From the line with "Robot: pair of" to the final line, print the records exactly as they are.

[Dataset entries]
::::::

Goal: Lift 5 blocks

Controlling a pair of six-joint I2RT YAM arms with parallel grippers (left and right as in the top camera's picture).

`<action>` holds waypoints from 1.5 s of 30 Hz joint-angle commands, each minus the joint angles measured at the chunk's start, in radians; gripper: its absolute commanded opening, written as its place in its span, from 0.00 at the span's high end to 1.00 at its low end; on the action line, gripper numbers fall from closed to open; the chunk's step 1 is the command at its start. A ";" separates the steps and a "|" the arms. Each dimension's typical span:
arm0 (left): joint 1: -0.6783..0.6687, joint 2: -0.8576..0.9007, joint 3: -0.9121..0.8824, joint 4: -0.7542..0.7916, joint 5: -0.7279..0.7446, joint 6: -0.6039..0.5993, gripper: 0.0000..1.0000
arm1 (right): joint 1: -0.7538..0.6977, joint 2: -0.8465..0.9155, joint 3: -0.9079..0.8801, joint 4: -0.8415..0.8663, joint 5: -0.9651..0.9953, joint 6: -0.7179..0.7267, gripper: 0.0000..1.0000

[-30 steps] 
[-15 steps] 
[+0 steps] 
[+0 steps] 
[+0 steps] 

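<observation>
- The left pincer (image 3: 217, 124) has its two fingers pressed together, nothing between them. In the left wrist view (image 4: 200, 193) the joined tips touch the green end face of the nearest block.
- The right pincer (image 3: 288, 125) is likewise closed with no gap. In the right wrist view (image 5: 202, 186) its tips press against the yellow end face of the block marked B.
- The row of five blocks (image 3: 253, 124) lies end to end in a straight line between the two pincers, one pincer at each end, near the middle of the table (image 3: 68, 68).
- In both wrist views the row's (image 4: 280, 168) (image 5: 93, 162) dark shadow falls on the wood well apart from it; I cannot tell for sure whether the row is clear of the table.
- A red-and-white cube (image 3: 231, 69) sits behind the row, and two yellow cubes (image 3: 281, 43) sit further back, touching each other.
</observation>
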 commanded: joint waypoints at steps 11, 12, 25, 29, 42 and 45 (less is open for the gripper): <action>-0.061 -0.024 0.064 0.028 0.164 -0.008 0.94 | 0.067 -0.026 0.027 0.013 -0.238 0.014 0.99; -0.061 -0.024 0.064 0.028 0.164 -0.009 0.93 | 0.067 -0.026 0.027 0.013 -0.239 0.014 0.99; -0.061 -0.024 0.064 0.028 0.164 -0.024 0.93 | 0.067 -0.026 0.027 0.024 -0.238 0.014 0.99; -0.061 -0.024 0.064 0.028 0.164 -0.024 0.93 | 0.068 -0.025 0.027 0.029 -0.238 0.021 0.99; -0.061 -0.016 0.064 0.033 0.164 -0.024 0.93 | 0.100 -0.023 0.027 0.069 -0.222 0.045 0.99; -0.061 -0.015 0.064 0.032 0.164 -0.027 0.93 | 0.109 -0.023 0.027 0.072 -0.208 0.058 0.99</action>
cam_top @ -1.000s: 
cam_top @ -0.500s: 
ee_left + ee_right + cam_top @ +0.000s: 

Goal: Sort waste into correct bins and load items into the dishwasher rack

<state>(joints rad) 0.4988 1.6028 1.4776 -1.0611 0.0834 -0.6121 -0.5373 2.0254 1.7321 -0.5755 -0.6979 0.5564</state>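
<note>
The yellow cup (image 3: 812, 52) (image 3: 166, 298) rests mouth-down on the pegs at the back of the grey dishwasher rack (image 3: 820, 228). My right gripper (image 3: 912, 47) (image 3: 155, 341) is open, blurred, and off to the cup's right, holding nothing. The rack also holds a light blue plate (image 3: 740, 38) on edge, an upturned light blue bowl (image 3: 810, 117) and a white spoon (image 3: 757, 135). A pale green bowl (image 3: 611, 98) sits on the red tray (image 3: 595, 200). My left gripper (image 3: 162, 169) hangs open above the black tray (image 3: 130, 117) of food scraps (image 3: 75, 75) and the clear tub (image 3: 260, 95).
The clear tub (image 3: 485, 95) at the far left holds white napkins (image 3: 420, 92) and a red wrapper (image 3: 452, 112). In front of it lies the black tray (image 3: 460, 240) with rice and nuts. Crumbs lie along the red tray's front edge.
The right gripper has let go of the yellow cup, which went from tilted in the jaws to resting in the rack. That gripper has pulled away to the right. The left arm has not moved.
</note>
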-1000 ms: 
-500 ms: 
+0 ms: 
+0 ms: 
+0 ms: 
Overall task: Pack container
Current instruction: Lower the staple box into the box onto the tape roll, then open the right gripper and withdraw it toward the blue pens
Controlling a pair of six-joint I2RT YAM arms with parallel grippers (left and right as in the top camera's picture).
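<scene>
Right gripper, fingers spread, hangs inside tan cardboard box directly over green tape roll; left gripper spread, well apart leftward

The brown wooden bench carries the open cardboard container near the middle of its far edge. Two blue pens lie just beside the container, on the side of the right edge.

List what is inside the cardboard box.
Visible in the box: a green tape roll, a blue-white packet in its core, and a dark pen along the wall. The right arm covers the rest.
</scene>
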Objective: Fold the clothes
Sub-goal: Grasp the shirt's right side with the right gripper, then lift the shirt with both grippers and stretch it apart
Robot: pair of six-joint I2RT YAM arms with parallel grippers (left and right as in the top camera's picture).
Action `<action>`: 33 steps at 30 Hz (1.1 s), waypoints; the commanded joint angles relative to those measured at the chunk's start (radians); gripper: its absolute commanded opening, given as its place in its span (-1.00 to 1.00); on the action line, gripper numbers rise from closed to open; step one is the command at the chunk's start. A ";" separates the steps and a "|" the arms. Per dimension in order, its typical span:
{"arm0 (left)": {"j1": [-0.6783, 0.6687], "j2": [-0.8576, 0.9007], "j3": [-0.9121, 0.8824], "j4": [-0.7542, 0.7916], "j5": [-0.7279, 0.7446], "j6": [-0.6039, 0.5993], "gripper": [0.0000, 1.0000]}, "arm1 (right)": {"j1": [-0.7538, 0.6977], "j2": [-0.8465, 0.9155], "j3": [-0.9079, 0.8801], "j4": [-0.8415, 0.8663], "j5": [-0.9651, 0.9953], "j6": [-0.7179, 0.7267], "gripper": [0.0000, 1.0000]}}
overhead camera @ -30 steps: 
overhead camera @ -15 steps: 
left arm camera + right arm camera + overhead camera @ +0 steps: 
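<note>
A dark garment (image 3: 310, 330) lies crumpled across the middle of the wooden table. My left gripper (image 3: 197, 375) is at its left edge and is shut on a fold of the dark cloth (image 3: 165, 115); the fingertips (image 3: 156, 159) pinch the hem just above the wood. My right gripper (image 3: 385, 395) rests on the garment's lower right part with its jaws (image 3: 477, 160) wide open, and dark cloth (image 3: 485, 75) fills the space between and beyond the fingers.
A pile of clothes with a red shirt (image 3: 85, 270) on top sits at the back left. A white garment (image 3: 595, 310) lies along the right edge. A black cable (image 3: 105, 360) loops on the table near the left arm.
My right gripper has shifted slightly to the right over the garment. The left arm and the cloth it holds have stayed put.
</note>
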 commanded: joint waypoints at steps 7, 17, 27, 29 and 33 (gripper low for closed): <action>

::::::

YOUR SOLUTION:
Robot: pair of six-joint I2RT YAM arms with parallel grippers (left and right as in the top camera's picture).
Action `<action>`: 33 steps at 30 Hz (1.1 s), waypoints; the commanded joint angles relative to those measured at the chunk's start (radians); gripper: its absolute commanded opening, given as its place in its span (-1.00 to 1.00); on the action line, gripper numbers rise from closed to open; step one is the command at the chunk's start. A ";" separates the steps and a "|" the arms. Per dimension in order, its typical span:
{"arm0 (left)": {"j1": [-0.6783, 0.6687], "j2": [-0.8576, 0.9007], "j3": [-0.9121, 0.8824], "j4": [-0.7542, 0.7916], "j5": [-0.7279, 0.7446], "j6": [-0.6039, 0.5993], "gripper": [0.0000, 1.0000]}, "arm1 (right)": {"j1": [-0.7538, 0.6977], "j2": [-0.8465, 0.9155], "j3": [-0.9079, 0.8801], "j4": [-0.8415, 0.8663], "j5": [-0.9651, 0.9953], "j6": [-0.7179, 0.7267], "gripper": [0.0000, 1.0000]}}
overhead camera @ -30 steps: 
overhead camera @ -15 steps: 
left arm camera + right arm camera + overhead camera @ +0 steps: 
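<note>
A dark garment (image 3: 310, 330) lies crumpled across the middle of the wooden table. My left gripper (image 3: 197, 375) is at its left edge and is shut on a fold of the dark cloth (image 3: 165, 115); the fingertips (image 3: 156, 159) pinch the hem just above the wood. My right gripper (image 3: 385, 395) rests on the garment's lower right part with its jaws (image 3: 477, 160) wide open, and dark cloth (image 3: 485, 75) fills the space between and beyond the fingers.
A pile of clothes with a red shirt (image 3: 85, 270) on top sits at the back left. A white garment (image 3: 595, 310) lies along the right edge. A black cable (image 3: 105, 360) loops on the table near the left arm.
My right gripper has shifted slightly to the right over the garment. The left arm and the cloth it holds have stayed put.
</note>
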 commanded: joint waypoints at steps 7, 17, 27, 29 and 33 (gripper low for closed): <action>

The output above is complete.